• WORK INSTRUCTION
Up to and including the line that contains "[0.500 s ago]", write out each line of the material from its first line, exactly.

• COLLECTED MATERIAL
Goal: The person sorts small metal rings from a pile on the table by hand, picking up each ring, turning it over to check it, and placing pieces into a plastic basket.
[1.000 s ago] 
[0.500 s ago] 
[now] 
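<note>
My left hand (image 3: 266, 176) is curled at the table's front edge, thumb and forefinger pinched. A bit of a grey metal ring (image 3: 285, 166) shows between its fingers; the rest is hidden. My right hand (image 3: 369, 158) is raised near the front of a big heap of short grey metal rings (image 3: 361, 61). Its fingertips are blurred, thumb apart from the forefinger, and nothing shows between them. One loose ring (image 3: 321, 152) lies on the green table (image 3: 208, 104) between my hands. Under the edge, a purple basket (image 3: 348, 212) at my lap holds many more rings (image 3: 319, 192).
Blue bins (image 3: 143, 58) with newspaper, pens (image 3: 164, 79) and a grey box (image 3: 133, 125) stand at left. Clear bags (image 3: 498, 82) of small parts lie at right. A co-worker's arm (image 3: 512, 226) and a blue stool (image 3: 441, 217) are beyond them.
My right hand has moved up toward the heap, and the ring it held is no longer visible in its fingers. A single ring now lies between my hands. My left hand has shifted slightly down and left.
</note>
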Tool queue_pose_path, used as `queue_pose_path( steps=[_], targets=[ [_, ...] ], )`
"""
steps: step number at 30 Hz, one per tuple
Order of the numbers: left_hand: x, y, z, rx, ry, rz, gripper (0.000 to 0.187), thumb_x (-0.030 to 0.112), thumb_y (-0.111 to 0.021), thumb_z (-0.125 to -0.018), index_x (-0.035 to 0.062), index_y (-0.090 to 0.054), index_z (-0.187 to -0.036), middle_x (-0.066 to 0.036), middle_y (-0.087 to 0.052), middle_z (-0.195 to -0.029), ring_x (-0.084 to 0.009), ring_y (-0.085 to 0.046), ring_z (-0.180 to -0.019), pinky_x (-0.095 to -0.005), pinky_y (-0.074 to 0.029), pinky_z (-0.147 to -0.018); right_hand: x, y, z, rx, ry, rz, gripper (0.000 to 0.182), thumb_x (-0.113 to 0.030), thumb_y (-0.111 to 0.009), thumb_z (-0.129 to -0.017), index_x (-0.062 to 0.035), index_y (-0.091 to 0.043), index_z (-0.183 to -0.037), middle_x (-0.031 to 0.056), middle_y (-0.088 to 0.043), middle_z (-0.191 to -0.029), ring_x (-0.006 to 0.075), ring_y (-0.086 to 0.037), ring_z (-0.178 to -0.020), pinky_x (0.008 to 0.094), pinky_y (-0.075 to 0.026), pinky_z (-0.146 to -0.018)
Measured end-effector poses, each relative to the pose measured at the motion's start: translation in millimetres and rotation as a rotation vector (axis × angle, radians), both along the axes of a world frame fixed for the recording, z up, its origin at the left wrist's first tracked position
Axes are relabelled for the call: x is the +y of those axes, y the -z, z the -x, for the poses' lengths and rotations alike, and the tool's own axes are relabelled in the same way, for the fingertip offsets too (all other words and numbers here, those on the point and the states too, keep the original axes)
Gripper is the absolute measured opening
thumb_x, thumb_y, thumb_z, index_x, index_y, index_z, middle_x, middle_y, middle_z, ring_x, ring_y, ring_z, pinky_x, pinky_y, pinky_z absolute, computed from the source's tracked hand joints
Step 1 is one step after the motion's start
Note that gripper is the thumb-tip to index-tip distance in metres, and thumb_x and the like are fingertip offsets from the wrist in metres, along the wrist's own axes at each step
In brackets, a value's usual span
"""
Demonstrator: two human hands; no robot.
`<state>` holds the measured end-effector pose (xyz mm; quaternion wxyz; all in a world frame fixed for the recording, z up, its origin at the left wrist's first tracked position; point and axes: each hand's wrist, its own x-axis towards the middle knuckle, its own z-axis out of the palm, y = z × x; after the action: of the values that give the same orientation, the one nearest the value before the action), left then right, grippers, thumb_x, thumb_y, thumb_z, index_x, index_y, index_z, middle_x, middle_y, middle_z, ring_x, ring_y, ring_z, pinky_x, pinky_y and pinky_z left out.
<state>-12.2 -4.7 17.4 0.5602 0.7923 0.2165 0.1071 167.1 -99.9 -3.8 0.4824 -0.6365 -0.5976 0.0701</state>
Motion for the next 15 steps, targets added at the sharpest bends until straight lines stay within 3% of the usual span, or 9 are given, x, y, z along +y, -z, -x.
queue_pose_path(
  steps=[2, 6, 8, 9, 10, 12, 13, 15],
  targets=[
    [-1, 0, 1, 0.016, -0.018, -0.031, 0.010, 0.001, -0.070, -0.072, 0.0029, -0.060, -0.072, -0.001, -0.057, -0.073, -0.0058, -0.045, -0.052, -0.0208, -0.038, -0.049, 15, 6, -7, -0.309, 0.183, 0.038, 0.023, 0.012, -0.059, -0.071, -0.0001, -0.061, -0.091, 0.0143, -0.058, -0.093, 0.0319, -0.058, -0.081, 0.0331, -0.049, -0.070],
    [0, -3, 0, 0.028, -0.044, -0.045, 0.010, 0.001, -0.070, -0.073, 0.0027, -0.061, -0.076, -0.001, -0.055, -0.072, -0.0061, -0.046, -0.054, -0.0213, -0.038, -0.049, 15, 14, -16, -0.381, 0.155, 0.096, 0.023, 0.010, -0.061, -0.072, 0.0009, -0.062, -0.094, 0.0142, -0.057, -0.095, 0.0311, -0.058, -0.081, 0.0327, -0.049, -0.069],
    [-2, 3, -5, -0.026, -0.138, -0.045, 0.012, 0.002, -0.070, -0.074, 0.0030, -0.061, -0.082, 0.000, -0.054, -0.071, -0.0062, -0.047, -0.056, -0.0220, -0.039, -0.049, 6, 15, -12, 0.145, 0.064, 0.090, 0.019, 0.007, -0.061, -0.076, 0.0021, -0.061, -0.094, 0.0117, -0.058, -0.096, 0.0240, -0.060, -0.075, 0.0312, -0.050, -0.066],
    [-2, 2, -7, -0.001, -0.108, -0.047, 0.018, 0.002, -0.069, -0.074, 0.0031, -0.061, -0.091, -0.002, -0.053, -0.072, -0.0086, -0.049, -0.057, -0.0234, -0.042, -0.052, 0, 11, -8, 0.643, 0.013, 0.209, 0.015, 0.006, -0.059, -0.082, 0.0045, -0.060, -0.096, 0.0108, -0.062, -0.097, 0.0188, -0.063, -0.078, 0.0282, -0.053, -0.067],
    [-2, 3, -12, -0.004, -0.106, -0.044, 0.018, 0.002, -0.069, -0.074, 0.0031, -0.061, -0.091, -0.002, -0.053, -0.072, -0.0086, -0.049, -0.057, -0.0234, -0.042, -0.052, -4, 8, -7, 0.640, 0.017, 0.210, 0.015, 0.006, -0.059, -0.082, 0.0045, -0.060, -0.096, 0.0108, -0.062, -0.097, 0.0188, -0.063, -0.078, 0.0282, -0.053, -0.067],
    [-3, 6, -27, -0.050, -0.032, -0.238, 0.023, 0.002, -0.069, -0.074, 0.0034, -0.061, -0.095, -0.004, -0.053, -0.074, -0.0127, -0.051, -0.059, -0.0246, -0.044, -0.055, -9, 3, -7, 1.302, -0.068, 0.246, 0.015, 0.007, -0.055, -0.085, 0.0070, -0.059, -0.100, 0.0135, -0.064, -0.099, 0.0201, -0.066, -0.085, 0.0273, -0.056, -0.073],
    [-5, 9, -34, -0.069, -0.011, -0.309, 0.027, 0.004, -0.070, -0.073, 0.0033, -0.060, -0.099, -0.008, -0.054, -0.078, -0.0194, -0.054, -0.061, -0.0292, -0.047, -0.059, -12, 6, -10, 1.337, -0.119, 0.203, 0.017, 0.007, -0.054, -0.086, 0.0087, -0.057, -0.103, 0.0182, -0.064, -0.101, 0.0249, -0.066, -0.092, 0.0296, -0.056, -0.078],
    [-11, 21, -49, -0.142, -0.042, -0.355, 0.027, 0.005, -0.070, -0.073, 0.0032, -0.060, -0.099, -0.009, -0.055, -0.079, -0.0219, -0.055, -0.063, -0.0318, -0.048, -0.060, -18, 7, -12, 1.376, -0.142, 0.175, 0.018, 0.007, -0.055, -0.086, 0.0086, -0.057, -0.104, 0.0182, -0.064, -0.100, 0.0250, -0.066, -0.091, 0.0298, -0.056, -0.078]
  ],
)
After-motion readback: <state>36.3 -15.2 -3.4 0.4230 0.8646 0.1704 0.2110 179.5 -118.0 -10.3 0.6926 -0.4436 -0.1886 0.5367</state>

• RESPONSE BOX
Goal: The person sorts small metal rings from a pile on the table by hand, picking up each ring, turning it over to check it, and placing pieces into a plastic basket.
[1.000 s ago] 
[0.500 s ago] 

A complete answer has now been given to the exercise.